■ **Data in this exercise**
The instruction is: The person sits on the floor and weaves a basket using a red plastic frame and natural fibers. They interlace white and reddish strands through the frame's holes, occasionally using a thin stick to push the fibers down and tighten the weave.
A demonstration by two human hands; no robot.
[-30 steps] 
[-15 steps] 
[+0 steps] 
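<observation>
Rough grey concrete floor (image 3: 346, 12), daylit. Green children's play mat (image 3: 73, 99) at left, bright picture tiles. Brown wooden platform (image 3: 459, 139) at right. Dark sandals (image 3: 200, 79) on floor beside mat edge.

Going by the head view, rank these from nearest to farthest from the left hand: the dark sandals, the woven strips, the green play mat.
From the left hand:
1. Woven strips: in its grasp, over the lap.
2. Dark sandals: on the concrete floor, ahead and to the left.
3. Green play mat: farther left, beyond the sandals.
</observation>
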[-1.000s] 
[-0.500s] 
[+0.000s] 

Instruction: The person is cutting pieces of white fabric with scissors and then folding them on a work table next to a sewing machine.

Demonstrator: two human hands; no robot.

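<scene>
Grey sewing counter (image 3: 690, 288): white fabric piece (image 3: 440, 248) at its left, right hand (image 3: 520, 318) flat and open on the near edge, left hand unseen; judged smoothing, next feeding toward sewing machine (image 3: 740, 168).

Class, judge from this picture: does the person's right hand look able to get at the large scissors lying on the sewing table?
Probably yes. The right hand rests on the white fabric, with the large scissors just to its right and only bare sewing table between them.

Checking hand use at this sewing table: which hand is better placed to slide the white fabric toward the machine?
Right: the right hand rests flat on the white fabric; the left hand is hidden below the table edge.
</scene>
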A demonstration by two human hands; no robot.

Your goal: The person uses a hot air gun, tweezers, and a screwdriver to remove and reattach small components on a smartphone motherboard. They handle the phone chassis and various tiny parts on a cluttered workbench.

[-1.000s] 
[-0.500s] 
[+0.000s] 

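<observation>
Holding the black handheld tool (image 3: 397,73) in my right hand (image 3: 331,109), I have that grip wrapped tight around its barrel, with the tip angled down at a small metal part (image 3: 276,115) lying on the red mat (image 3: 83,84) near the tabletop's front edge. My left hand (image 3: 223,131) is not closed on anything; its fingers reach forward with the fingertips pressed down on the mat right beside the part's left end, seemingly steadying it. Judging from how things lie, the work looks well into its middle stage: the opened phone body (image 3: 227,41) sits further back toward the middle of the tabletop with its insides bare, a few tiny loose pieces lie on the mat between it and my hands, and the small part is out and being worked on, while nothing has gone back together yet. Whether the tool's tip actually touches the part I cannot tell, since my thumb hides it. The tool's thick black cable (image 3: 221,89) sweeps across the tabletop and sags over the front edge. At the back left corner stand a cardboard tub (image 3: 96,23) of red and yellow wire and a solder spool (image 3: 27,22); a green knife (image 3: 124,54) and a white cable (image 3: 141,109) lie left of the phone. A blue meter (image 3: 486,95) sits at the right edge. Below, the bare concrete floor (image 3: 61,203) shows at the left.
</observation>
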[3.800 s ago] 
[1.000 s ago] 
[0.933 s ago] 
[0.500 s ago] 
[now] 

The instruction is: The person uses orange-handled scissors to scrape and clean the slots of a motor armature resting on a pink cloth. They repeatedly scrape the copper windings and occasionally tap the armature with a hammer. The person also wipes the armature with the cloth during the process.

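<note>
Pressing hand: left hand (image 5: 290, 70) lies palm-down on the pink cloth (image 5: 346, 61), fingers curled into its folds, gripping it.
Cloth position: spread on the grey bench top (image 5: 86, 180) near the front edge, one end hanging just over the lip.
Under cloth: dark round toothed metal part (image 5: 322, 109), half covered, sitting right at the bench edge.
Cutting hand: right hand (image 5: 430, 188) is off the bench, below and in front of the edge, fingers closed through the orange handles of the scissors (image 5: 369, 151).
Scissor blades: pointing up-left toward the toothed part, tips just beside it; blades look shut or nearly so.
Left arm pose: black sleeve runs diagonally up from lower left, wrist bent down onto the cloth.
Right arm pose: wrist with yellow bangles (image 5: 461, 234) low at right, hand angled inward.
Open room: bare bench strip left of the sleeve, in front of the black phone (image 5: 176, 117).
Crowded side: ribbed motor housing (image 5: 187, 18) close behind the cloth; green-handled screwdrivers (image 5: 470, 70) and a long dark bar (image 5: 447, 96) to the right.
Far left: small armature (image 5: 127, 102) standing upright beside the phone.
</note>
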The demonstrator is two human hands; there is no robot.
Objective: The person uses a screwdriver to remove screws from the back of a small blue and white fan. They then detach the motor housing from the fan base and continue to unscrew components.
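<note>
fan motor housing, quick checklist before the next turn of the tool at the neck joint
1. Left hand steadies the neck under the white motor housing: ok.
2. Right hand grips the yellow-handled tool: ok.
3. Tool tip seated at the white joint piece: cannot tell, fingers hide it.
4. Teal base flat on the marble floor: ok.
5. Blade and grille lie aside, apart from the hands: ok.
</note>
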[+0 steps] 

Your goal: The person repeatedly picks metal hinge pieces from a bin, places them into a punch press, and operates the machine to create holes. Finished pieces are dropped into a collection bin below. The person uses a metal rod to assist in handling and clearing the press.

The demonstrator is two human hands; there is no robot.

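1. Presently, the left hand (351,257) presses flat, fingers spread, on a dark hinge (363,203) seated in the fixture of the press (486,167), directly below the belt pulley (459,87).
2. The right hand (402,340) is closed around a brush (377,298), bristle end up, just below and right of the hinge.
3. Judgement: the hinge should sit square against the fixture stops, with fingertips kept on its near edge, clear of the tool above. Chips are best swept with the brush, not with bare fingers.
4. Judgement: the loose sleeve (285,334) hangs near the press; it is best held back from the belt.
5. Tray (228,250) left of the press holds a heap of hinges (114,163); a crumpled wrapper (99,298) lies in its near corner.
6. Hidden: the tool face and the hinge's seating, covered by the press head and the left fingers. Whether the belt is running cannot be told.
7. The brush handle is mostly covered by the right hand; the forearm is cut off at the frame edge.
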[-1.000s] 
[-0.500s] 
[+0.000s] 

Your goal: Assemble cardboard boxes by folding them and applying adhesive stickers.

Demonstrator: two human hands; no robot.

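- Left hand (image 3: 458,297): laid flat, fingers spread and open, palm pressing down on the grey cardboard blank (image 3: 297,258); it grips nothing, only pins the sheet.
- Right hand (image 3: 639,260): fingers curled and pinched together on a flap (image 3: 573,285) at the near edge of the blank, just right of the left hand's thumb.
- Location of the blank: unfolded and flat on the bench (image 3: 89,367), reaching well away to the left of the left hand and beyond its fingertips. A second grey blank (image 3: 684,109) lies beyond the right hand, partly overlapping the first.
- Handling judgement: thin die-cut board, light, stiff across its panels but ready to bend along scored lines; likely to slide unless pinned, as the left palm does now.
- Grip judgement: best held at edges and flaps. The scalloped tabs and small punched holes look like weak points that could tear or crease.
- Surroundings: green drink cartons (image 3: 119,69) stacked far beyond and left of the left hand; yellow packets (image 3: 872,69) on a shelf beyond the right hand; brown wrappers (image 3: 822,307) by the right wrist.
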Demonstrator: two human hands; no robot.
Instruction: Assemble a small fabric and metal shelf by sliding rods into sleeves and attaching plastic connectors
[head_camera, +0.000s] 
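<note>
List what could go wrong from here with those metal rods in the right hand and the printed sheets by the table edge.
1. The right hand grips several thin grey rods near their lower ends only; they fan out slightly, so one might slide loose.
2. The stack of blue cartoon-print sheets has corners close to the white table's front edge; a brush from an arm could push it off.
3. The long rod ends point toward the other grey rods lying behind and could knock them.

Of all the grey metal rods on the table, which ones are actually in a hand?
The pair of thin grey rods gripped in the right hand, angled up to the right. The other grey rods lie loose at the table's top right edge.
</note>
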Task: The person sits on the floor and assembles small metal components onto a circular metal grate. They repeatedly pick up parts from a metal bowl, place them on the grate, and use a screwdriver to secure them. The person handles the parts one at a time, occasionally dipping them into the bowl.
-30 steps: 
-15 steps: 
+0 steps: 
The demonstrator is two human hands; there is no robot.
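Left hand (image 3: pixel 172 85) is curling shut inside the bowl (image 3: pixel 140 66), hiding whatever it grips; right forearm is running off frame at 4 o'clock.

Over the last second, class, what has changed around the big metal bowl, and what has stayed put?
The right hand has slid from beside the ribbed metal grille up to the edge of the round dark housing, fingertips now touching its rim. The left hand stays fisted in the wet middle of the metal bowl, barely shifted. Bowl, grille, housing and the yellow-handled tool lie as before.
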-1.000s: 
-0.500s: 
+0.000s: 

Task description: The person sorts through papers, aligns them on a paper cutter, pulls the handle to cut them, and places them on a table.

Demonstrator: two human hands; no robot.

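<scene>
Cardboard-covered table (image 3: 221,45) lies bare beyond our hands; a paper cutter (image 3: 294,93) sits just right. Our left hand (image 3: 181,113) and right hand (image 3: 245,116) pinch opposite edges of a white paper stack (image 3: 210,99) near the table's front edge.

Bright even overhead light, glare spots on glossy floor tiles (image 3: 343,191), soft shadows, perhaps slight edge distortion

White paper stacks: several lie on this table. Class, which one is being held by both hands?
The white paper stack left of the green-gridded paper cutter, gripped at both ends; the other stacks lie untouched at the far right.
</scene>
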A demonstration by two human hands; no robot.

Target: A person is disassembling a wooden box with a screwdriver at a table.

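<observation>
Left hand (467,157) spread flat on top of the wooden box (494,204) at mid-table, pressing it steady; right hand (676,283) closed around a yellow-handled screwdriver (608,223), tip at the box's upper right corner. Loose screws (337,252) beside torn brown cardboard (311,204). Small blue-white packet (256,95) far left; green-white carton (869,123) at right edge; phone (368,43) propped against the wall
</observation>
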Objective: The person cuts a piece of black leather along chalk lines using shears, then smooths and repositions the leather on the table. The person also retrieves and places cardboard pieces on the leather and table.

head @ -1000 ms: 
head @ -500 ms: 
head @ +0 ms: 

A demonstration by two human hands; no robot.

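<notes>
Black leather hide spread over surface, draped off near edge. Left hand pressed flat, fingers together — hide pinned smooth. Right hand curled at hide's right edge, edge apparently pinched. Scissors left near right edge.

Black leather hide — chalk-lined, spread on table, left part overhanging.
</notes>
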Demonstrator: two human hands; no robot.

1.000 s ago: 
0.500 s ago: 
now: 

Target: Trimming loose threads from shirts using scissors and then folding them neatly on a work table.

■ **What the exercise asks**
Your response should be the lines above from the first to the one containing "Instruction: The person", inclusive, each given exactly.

■ **Exercise answer**
The instruction is: The person sits on the floor and weaves a basket using a red plastic frame and natural fibers. They interlace white and reddish strands through the frame's holes, occasionally using a thin stick to push the fibers down and tighten the weave.
A demonstration by two human hands; no robot.
[-30 steps] 
[-15 steps] 
[+0 steps] 
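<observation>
Rough grey concrete floor (image 3: 346, 12), daylit. Green children's play mat (image 3: 73, 99) at left, bright picture tiles. Brown wooden platform (image 3: 459, 139) at right. Dark sandals (image 3: 200, 79) on floor beside mat edge.

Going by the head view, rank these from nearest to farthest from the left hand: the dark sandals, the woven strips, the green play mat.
From the left hand:
1. Woven strips: in its grasp, over the lap.
2. Dark sandals: on the concrete floor, ahead and to the left.
3. Green play mat: farther left, beyond the sandals.
</observation>
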[-1.000s] 
[-0.500s] 
[+0.000s] 

Instruction: The person is cutting pieces of white fabric with scissors and then folding them on a work table next to a sewing machine.

This exercise is finished.